Doctors of chiropractic share the same stresses that allopathic physicians have.  And chiropractors try to find ways to reduce their anxiety too.

But there is a fundamental difference.

Unlike the allopathic model of medicine, the central focus of chiropractic is the unshakeable knowledge that the forces that control and regulate our bodies, although still largely unexplained by current science, shape our health for the good.

We’re designed to be healthy automatically – to fight off infection, heal injured tissues, optimally regulate our hormones, learn new movement skills, adapt to disabilities as they arise, make optimal use of absorbed nutrients, and much more.

Rather than fear the unknown, and paper over the gaps in our scientific knowledge, doctors of chiropractic are trained to expect health from their patients.

Being steeped in this aspect of scientific reality gives doctors of chiropractic a natural immunity from anxiety and an in-born confidence in the health potential of our patients.

That’s the designed-by-nature bottom line.

2 Comments

  1. George Blomme

    If you have enough pain and the doctor suggests a MRI or other scan, it can be a big assist for the doctor to assess how bad the physical makeup of the back is. Is the back totally deteriorated? Is the back impinging on nerves,and where? Only a MRI will give you this info, and it saves time for the patient when you go from specialist to specialist seeking relief for back pain. The doctor looks at the MRI results and from that can he/she/they can tell what kind of physical shape your back is in. There’s simply no other way to ascertain that.

    Reply
    • Ronald Lavine, D.C.

      Thanks for your response, George. I don’t strictly disagree with what you’re saying, but I do feel your remarks somewhat miss the point.
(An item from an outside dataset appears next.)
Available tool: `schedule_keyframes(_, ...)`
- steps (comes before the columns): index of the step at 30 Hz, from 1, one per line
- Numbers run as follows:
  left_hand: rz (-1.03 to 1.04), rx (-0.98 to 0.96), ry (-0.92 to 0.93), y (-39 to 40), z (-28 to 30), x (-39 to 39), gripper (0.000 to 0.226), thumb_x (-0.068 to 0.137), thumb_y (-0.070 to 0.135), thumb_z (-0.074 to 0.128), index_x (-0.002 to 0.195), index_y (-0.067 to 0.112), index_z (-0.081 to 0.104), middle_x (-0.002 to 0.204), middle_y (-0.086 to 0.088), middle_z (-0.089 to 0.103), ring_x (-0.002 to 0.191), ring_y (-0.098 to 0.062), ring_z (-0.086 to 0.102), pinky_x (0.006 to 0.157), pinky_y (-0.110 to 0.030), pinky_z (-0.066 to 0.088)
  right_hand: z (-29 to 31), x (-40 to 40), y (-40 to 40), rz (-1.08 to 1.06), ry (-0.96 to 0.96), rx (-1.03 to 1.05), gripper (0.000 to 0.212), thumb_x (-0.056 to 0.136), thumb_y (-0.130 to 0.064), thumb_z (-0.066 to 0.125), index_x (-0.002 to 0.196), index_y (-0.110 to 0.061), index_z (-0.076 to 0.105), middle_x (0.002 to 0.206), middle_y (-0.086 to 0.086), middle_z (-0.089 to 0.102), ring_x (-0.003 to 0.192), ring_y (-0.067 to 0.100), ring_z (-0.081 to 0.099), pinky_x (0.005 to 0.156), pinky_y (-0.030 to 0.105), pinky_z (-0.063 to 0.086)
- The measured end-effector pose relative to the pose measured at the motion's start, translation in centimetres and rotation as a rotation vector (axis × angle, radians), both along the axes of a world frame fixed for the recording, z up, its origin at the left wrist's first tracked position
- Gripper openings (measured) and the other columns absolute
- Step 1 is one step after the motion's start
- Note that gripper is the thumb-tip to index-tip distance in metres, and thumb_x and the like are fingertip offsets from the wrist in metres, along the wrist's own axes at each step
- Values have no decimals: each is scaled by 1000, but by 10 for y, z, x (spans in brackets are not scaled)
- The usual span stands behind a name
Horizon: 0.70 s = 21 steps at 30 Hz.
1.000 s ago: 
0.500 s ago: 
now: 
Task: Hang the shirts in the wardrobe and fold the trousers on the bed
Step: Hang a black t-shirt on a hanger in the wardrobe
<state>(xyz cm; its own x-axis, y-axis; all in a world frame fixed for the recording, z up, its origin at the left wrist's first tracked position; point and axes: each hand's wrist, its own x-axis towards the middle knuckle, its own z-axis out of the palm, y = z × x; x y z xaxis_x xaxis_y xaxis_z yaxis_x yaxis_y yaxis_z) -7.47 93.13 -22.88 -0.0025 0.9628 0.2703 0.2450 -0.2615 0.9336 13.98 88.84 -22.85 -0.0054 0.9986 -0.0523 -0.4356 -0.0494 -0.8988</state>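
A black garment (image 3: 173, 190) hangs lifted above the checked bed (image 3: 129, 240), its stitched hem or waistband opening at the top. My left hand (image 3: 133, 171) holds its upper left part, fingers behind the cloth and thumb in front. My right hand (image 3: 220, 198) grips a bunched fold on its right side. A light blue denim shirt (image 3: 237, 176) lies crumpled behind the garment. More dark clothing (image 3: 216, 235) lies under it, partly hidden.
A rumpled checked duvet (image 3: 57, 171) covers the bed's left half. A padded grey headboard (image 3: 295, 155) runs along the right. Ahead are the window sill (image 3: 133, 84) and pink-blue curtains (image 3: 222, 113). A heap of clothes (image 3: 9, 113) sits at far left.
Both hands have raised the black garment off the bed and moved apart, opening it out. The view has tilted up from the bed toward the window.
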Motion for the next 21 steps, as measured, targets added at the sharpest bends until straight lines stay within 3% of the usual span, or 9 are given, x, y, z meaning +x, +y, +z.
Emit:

The point is that the information about your back’s functional ability is as meaningful, or more meaningful, than what shows up on the MRI. The doctors who are enthralled by the MRI would have you think that what shows up on the scan constitutes the “physical shape your back is in”. But that isn’t true. The level of pain a person is in and the level of physical disability a person has are significant measures of an individual’s problem, but they do not correlate with the severity of MRI findings. If you’re trying to make sense out of back pain, there are far more important indicators to pay attention to than the MRI.